§ **About this task**: Copy word for word, please, the lines of the entries below running from the one containing "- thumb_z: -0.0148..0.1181" to the one containing "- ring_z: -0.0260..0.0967", both ends included.
---------- Records for this exercise
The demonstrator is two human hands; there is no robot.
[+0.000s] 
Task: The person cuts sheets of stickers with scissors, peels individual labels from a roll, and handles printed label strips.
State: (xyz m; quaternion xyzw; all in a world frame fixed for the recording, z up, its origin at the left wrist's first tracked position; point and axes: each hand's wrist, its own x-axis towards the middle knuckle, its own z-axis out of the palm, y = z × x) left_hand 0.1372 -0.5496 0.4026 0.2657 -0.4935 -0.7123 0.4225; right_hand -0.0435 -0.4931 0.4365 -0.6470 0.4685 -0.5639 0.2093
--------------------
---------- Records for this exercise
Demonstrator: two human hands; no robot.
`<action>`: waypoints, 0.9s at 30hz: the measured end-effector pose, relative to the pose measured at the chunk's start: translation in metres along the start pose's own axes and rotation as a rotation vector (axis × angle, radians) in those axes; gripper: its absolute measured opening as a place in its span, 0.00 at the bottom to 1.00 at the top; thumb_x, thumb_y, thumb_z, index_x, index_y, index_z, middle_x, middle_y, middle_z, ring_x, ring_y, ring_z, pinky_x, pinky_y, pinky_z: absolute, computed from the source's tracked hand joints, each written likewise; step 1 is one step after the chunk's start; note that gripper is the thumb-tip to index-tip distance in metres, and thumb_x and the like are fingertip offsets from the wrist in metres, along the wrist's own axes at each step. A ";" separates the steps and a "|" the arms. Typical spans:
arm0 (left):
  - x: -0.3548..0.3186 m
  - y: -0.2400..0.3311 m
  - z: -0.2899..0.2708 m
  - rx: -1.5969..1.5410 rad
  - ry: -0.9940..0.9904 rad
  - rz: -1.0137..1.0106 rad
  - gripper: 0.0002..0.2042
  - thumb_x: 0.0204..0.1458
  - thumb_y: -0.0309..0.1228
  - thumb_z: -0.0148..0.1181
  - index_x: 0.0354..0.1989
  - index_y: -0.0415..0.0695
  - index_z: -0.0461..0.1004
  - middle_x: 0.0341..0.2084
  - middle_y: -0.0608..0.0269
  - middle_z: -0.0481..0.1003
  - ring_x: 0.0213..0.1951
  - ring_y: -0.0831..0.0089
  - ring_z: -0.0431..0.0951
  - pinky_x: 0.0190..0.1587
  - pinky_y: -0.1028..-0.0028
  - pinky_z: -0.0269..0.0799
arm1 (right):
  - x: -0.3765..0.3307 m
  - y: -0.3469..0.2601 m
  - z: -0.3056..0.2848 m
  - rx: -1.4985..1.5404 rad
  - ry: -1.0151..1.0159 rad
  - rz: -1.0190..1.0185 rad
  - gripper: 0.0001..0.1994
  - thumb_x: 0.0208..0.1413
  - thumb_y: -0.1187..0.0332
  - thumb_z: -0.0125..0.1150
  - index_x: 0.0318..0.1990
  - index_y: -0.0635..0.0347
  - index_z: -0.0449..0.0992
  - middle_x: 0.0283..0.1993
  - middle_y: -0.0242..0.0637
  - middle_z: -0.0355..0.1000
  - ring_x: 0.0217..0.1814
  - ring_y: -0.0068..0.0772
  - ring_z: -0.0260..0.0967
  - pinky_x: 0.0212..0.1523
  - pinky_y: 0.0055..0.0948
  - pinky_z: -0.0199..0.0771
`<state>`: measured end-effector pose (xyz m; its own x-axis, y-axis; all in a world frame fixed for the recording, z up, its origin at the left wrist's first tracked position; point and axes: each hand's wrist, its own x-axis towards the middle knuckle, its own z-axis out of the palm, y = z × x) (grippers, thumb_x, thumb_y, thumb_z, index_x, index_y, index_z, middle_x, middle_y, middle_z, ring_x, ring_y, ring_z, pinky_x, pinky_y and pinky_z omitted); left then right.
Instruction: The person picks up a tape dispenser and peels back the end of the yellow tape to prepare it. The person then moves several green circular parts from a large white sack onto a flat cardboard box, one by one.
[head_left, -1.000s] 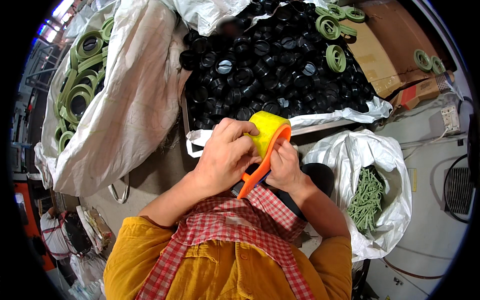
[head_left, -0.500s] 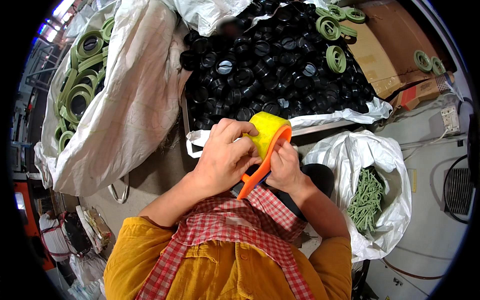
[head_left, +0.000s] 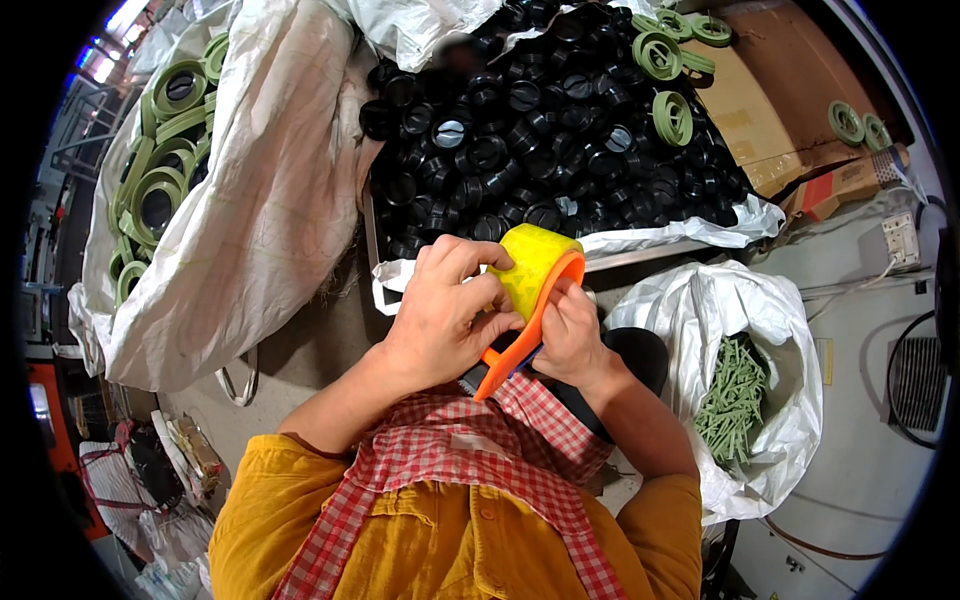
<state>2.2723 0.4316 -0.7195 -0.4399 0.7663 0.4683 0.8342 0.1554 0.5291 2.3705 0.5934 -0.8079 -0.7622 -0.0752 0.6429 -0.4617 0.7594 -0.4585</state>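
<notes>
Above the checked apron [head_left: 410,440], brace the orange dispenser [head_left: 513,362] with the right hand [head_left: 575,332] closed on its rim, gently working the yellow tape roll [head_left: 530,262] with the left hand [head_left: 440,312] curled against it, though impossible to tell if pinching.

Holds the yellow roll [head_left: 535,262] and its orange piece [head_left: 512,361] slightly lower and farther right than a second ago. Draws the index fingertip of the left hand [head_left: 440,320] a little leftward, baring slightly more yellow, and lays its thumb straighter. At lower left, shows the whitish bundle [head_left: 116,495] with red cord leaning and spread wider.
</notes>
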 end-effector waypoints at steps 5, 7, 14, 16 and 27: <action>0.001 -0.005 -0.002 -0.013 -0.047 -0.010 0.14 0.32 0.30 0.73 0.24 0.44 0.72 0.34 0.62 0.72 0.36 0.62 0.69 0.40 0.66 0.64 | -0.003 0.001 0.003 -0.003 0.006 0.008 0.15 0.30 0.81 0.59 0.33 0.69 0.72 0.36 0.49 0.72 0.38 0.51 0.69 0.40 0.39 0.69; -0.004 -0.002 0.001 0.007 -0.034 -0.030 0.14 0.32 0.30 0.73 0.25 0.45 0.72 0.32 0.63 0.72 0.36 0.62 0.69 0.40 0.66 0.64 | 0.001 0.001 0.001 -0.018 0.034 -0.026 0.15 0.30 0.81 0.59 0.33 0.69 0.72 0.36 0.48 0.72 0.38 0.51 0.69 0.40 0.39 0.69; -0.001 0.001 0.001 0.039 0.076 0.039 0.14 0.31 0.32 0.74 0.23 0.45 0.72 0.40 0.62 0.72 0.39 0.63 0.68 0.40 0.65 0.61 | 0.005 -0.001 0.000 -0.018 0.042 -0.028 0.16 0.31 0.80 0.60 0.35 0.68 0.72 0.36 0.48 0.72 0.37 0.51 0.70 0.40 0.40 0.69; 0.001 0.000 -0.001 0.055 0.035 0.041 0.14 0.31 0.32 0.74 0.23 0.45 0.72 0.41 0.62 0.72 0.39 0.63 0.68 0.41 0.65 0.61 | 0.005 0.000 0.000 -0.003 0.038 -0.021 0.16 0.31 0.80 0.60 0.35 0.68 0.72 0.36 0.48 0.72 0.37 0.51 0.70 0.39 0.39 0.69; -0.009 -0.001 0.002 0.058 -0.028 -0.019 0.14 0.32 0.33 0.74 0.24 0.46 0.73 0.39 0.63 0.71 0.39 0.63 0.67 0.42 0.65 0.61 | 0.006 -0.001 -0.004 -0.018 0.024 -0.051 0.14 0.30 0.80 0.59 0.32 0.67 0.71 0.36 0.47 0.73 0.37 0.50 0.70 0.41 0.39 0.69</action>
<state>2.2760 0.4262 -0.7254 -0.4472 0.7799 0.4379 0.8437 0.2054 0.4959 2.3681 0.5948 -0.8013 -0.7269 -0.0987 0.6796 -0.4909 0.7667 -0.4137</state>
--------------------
§ **Task answer**:
  - thumb_z: -0.0148..0.1181
  - index_x: 0.0354..0.1989
  - index_y: -0.0415..0.0695
  - index_z: -0.0461..0.1004
  - middle_x: 0.0341..0.2084
  - middle_y: -0.0608..0.0269
  - middle_z: -0.0481..0.1003
  - ring_x: 0.0213..0.1951
  - ring_y: -0.0831..0.0089
  - ring_z: -0.0431..0.0951
  - pinky_x: 0.0190..0.1587
  - pinky_y: -0.1028..-0.0028
  - pinky_z: -0.0269..0.0799
arm1 (right):
  - x: -0.3765..0.3307 m
  - y: -0.3469..0.2601 m
  - z: -0.3056..0.2848 m
  - rx: -1.4985..1.5404 rad
  - ry: -1.0151..1.0159 rad
  - rz: -1.0190..1.0185 rad
  - gripper: 0.0001..0.1994
  - thumb_x: 0.0208..0.1413
  - thumb_y: -0.1187..0.0332
  - thumb_z: -0.0125..0.1150
  - index_x: 0.0318..0.1990
  - index_y: -0.0635..0.0347
  - index_z: -0.0449..0.0992
  - middle_x: 0.0283..0.1993
  - middle_y: -0.0242..0.0637
  - middle_z: -0.0355..0.1000
  - ring_x: 0.0217..0.1814
  - ring_y: -0.0068..0.0772
  - ring_z: -0.0260..0.0967

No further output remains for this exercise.